"""
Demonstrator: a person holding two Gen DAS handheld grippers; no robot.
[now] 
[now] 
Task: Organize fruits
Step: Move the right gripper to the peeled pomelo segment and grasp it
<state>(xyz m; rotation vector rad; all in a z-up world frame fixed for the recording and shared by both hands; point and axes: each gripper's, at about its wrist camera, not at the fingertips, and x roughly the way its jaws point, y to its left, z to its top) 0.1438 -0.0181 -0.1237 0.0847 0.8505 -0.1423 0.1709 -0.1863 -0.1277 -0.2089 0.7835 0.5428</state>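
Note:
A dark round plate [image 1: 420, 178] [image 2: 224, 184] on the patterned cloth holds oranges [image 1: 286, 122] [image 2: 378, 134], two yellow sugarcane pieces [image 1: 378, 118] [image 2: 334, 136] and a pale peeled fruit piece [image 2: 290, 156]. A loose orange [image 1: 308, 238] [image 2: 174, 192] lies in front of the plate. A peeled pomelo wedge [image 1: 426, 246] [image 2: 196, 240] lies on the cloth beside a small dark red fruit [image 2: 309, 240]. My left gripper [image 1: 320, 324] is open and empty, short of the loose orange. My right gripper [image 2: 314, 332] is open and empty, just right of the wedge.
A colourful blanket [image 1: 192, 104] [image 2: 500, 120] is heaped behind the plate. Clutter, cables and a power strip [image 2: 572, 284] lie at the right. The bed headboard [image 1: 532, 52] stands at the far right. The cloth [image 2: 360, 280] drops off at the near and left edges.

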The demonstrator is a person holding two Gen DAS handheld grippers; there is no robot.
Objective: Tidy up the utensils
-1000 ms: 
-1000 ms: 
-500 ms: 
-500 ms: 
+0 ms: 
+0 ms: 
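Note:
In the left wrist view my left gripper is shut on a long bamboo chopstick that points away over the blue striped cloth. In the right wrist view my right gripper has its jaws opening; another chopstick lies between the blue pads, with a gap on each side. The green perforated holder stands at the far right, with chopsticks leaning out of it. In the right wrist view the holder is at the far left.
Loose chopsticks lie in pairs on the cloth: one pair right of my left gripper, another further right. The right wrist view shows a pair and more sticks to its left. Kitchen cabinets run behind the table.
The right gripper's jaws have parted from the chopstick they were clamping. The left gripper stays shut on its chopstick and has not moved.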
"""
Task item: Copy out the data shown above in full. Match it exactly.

Solution for this problem:
Demonstrator: a person holding two Gen DAS handheld grippers; no robot.
[now] 
[now] 
Task: Organize fruits
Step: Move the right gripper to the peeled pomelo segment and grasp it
<state>(xyz m; rotation vector rad; all in a z-up world frame fixed for the recording and shared by both hands; point and axes: each gripper's, at about its wrist camera, not at the fingertips, and x roughly the way its jaws point, y to its left, z to its top) 0.1438 -0.0181 -0.1237 0.0847 0.8505 -0.1423 0.1709 -0.1863 -0.1277 -0.2089 0.7835 0.5428</state>
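Note:
A dark round plate [image 1: 420, 178] [image 2: 224, 184] on the patterned cloth holds oranges [image 1: 286, 122] [image 2: 378, 134], two yellow sugarcane pieces [image 1: 378, 118] [image 2: 334, 136] and a pale peeled fruit piece [image 2: 290, 156]. A loose orange [image 1: 308, 238] [image 2: 174, 192] lies in front of the plate. A peeled pomelo wedge [image 1: 426, 246] [image 2: 196, 240] lies on the cloth beside a small dark red fruit [image 2: 309, 240]. My left gripper [image 1: 320, 324] is open and empty, short of the loose orange. My right gripper [image 2: 314, 332] is open and empty, just right of the wedge.
A colourful blanket [image 1: 192, 104] [image 2: 500, 120] is heaped behind the plate. Clutter, cables and a power strip [image 2: 572, 284] lie at the right. The bed headboard [image 1: 532, 52] stands at the far right. The cloth [image 2: 360, 280] drops off at the near and left edges.
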
The demonstrator is a person holding two Gen DAS handheld grippers; there is no robot.
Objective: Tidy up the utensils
-1000 ms: 
-1000 ms: 
-500 ms: 
-500 ms: 
+0 ms: 
+0 ms: 
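Note:
In the left wrist view my left gripper is shut on a long bamboo chopstick that points away over the blue striped cloth. In the right wrist view my right gripper has its jaws opening; another chopstick lies between the blue pads, with a gap on each side. The green perforated holder stands at the far right, with chopsticks leaning out of it. In the right wrist view the holder is at the far left.
Loose chopsticks lie in pairs on the cloth: one pair right of my left gripper, another further right. The right wrist view shows a pair and more sticks to its left. Kitchen cabinets run behind the table.
The right gripper's jaws have parted from the chopstick they were clamping. The left gripper stays shut on its chopstick and has not moved.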

This output has come to an end.